A Chinese state-backed hacking group has been exploiting a critical zero-day in Dell RecoverPoint for Virtual Machines (CVE-2026-22769) since at least mid-2024 to deploy backdoors and target organizations across North America. Dell, Google/Mandiant and U.S. agencies have issued advisories and fixes, and CISA ordered immediate federal patching while researchers report use of BRICKSTORM and a newer backdoor called GRIMBOLT. #CVE-2026-22769 #DellRecoverPoint #UNC6201 #BRICKSTORM #GRIMBOLT
Keypoints
- CVE-2026-22769 is a critical 10/10 vulnerability in Dell RecoverPoint for Virtual Machines actively exploited by a sophisticated Chinese actor.

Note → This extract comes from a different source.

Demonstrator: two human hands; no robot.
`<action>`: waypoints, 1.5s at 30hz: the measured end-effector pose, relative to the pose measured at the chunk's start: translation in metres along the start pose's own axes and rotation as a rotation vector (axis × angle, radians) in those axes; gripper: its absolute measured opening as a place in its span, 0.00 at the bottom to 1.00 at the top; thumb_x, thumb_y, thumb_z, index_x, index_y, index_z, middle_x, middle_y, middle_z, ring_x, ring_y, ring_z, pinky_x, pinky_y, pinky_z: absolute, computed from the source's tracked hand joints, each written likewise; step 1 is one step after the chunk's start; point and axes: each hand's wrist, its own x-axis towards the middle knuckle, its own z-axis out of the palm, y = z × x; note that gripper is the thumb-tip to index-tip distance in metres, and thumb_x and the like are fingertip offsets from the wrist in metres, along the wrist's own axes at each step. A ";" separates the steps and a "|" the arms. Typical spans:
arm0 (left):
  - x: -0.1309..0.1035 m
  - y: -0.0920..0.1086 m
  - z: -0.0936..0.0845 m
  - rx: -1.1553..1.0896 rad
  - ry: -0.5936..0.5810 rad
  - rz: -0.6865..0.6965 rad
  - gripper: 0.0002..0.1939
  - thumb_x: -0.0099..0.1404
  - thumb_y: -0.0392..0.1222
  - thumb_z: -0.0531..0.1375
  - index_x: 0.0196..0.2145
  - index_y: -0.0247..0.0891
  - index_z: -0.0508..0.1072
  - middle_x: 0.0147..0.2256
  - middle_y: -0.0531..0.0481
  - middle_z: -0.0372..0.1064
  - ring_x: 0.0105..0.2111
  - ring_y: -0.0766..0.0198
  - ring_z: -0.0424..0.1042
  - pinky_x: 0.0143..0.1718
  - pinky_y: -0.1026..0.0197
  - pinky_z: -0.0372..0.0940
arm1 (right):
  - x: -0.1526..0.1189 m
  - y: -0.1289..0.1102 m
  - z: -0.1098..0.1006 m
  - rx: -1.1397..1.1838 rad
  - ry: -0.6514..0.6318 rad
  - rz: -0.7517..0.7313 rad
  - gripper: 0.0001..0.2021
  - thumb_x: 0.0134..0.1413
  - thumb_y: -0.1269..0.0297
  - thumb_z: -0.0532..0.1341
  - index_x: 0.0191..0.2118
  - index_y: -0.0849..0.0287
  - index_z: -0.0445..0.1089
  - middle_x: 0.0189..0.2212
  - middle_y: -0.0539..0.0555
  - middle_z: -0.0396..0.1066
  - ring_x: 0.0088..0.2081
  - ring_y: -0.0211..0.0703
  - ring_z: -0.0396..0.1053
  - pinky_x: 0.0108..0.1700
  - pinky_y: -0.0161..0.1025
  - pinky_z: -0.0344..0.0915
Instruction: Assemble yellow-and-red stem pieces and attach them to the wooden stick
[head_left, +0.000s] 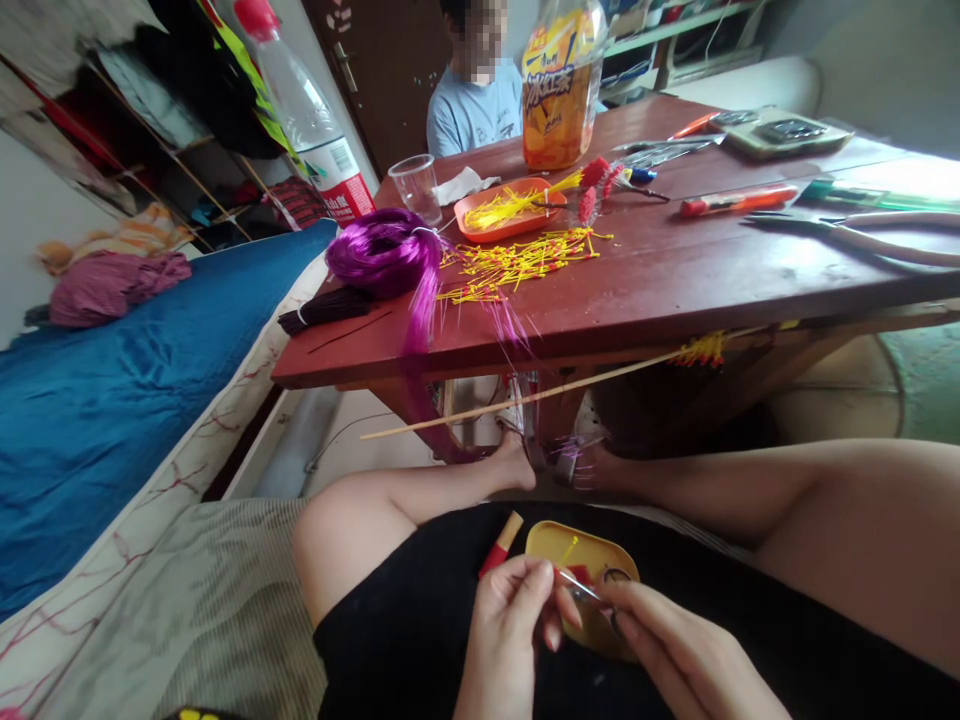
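Low in the view, my left hand point(517, 612) is closed in a pinch on a small red piece, mostly hidden by the fingertips. My right hand point(664, 625) holds small scissors point(582, 588), whose blades point left and reach my left fingertips. Beneath both hands a yellow tray point(546, 537) lies on the black cloth over my lap, with a yellow stem and something red in it. A red and tan roll point(501, 543) lies just left of the tray.
The red-brown table point(630, 290) ahead bears purple fiber point(386, 250), yellow stems point(525, 262), an orange tray point(480, 235), bottles and pliers point(847, 225). A thin stick point(525, 396) juts out below its front edge. A person point(472, 105) sits beyond; a blue bed point(150, 370) is left.
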 end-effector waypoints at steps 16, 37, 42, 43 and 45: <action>-0.005 0.006 -0.002 0.410 0.078 0.156 0.18 0.59 0.52 0.56 0.26 0.33 0.72 0.20 0.50 0.68 0.17 0.73 0.55 0.20 0.68 0.51 | -0.003 0.002 0.001 -0.042 0.046 0.010 0.11 0.59 0.64 0.48 0.38 0.57 0.67 0.32 0.56 0.74 0.32 0.42 0.73 0.34 0.31 0.69; -0.014 0.004 0.003 0.798 0.238 0.519 0.10 0.62 0.42 0.53 0.30 0.38 0.73 0.23 0.52 0.70 0.23 0.66 0.67 0.26 0.65 0.59 | -0.007 0.010 0.010 0.133 0.082 0.105 0.11 0.59 0.62 0.51 0.40 0.56 0.68 0.36 0.57 0.73 0.36 0.44 0.71 0.36 0.34 0.66; -0.014 0.000 0.002 0.922 0.197 0.671 0.10 0.62 0.36 0.52 0.29 0.40 0.72 0.25 0.52 0.71 0.24 0.66 0.66 0.28 0.65 0.58 | -0.005 0.003 0.009 0.458 0.068 0.309 0.14 0.53 0.52 0.57 0.39 0.55 0.71 0.27 0.53 0.69 0.27 0.40 0.65 0.28 0.31 0.63; -0.014 0.000 0.003 0.917 0.179 0.647 0.10 0.62 0.37 0.52 0.28 0.40 0.72 0.24 0.52 0.71 0.24 0.66 0.66 0.27 0.65 0.58 | -0.003 0.001 0.009 0.563 0.095 0.390 0.16 0.50 0.49 0.59 0.39 0.54 0.71 0.24 0.51 0.67 0.25 0.37 0.62 0.25 0.30 0.60; -0.013 0.000 0.004 0.836 0.125 0.531 0.10 0.61 0.40 0.53 0.26 0.38 0.72 0.23 0.51 0.70 0.23 0.66 0.65 0.26 0.66 0.57 | 0.003 -0.002 0.011 0.785 0.109 0.550 0.19 0.44 0.46 0.62 0.38 0.55 0.70 0.19 0.46 0.60 0.19 0.30 0.53 0.18 0.26 0.51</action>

- Mandiant and Google tie the activity to UNC6201 with links to Silk Typhoon, with targeting observed across North America since mid-2024.
- Attackers have deployed the BRICKSTORM backdoor and a newer, stealthier GRIMBOLT variant to maintain long-term access and evade detection.
- Dell and Google published fixes and advisories, and CISA ordered all federal agencies to apply patches immediately.
- Backup and disaster recovery appliances run with elevated privileges, making them high-value targets that can disrupt recovery and expose replicated data.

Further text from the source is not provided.